Penny, like a lot of us do with our pets, talks to her dog as though it were another human being. And Penny, like a lot of us, gives her pet all the attention she might give a human being when it walks into the room. So Penny, whose attention was first on the phone call and then on the phone call and the bacon, was now focused on the phone call, the bacon, and the conversation she was beginning with her dog.
Telling me about it later, Penny confessed that it wasn't a high, squeaky, puppy-mommy voice she was using as her dog sniffed her fingers, but a deep, rumbly-purry, big-doggie-mama voice.
That was when Penny was prompted to leave a message, but because she couldn't hold the phone call, the bacon, the dog, and the conversation with the dog all in her head at one time, she didn't notice the phone prompt.

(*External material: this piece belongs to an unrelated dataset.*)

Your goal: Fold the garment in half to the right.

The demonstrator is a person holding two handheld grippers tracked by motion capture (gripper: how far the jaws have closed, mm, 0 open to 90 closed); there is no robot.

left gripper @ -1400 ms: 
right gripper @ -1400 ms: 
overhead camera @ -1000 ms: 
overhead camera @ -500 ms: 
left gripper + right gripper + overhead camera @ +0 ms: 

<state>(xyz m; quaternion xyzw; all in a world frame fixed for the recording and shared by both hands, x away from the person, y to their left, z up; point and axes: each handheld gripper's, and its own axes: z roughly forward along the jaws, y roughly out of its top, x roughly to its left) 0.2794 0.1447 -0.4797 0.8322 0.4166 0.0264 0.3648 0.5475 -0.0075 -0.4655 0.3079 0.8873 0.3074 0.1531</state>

And in her low, rumbly-purry, big-doggie-mama voice she said to the dog:
"Does mama smell like bacon? Yes, mama smells like BAcon."
Whoever listened to Penny's recorded message probably understood it better than Penny's dog did - the words anyway. But Penny's intent at the time she uttered the words was anybody's guess - anybody who heard about it at the company, which, by the end of the afternoon was probably everybody at the company. And of course there's always caller I.D. to keep the mix-up from remaining anonymous.
From now on, whenever I talk to my dog, especially if I'm saying something along the lines of, "Young lady, you are not leaving this house in that collar," I'll double-check that I'm not also on hold. And frying bacon.
And that I'm not using my purry, rumbly voice.